There are lots of good sources that explain batteries in detail but one I found very useful is: http://www.gizmology.net/batteries.htm because it has a simple explanation of Peukert's Number and a calculator that will show you how much power you really have.
Here is an comparison between an Optima AGM and a deep cycle lead acid battery with an ROV constantly using 14 amps at 12 volts. Lead acid batteries generally have a Peukert number that is higher that AGM's meaning that the don't like being discharged at a high rate, so it takes a 75 ah lead acid battery to match a 55 ah AGM battery. The lead acid will provide 29 minutes when 20% discharged, but unlike the AGM, the lead acid battery can easily survive being discharged to 60%. So if you think you'll constantly use 14 amps, then you will need 1 of these batteries for every 30 minutes of run time. In practice, it is unlikely you will actually need 14 amps constantly.
| Battery | Amp Hours (ah) |
Peukert Number |
Rate of Discharge |
Actual Capacity |
100% Discharge (Harsh) |
80% Discharge (Ok) |
20% Discharge (Good) |
| Lead Acid | 75 | 1.3 | 14 amps | 33.9 ah | 4 hr. 25 min. | 1 hr. 56 min. | 29 min. |
| Optima AGM | 55 | 1.1 | 14 amps | 42.2 ah | 3 hr. | 2 hr 24 min. | 36 min. |
The depth of discharge (DOD) has a major effect on the life
expectancy of a battery.
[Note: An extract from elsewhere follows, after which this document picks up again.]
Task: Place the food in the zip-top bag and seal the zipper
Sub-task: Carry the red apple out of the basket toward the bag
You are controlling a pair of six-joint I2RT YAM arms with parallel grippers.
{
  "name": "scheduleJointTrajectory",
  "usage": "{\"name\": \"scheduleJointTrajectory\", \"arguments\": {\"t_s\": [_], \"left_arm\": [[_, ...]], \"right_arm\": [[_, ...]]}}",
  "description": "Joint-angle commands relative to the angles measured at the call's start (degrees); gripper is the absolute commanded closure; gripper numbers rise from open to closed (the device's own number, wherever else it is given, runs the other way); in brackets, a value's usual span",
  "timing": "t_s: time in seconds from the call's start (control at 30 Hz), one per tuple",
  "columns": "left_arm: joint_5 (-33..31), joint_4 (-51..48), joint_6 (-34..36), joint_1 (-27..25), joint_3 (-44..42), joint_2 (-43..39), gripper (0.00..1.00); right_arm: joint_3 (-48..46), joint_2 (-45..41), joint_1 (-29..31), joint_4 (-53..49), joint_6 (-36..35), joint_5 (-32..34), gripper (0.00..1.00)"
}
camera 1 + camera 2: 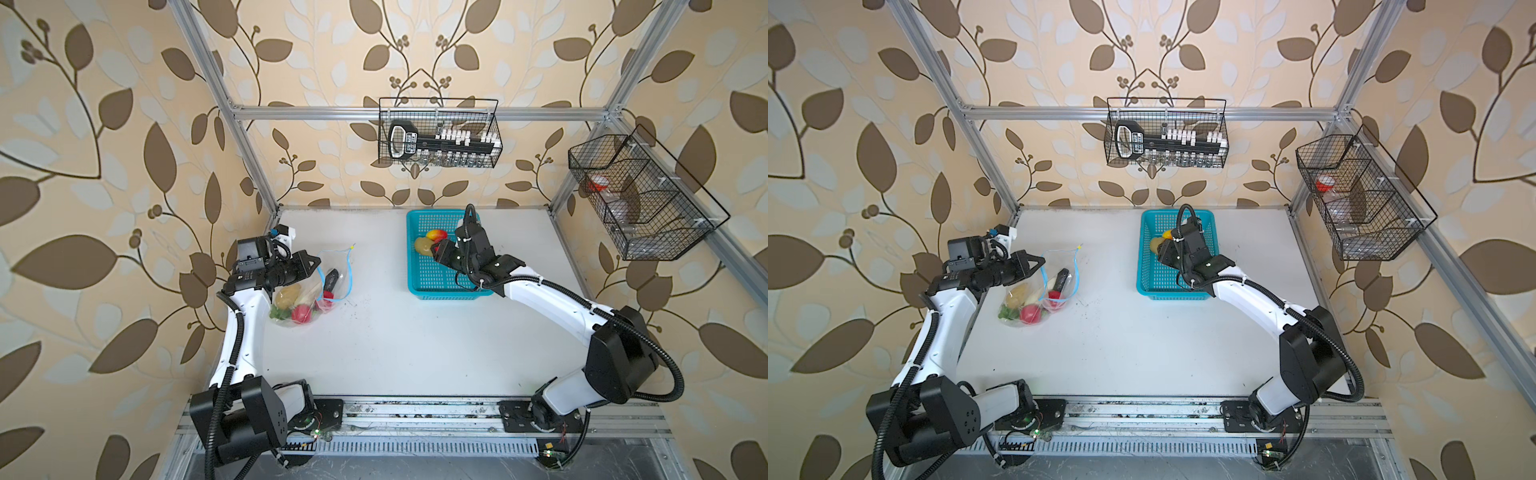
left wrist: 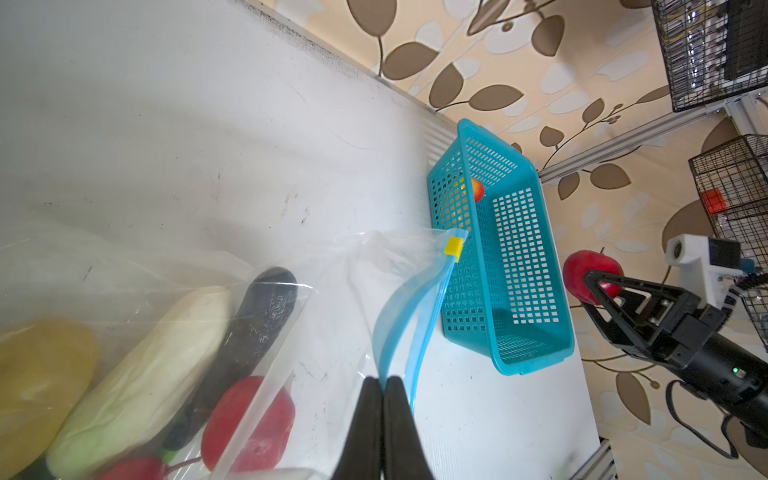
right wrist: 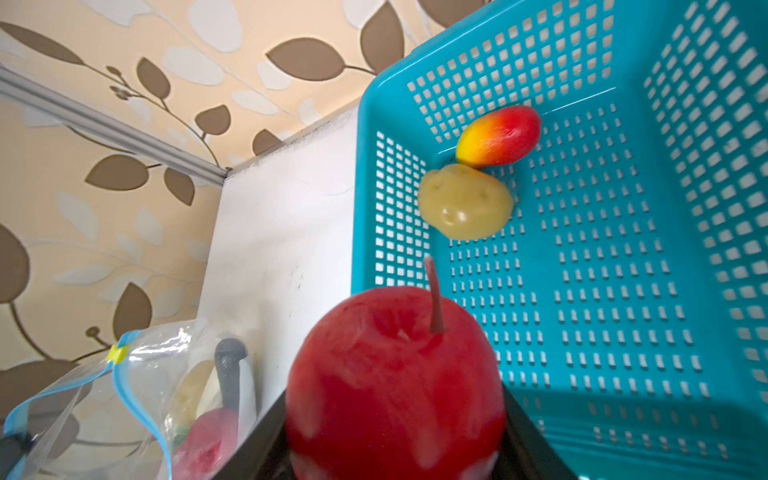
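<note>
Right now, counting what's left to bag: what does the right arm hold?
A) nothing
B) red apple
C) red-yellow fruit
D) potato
B: the red apple sits clamped between the right jaws, while the potato and the red-yellow fruit lie in the basket.

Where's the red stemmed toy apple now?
Red toy apple held in the right gripper over the turquoise perforated plastic basket, back right in both top views.
</note>
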Motion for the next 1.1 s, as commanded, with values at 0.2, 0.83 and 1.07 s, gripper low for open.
{"name": "scheduleJointTrajectory", "arguments": {"t_s": [0.2,0.83,1.07], "left_arm": [[1.3,0.8,1.4,0.8,0.0,-1.1,1.0],[1.2,1.0,1.1,0.9,-0.1,-1.0,1.0],[1.5,0.6,0.7,1.0,0.2,-0.7,1.0]], "right_arm": [[-0.6,-1.7,5.6,4.3,2.0,-1.6,0.58],[2.4,1.6,11.9,10.0,-0.1,-5.8,0.58],[6.2,4.5,14.7,9.4,-1.4,-5.7,0.58]]}}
Discharging only 80% of the total capacity
of the battery will typically get you 25% more cycles than total
discharges, and discharging to only 20% will make the battery last
essentially forever. Car batteries, however, have to be treated
differently - they're not designed to discharge even 20%, and will
be damaged if they're deeply discharged. A "deep cycle" battery, on
the other hand, can typically survive 400 full discharges. And
as a rule of thumb, AGM batteries are more susceptible to damage
from DOD than lead acid batteries. I have run lead acid
batteries completely dead and was able to recharge them. I've
done the same to a couple of AGM's and had to go buy two very
expensive new batteries.
Main Power Switch
A really easy way to put add a water proof switch is to put a reed switch inside the hull and a magnet outside the hull. The just move a magnet over the location of the reed switch. You'll need to keep the magnet over the reed switch as long as you want it on, and you will need the reed switch to trigger the coil on a relay, because most reed switches can only handle about 1 amp.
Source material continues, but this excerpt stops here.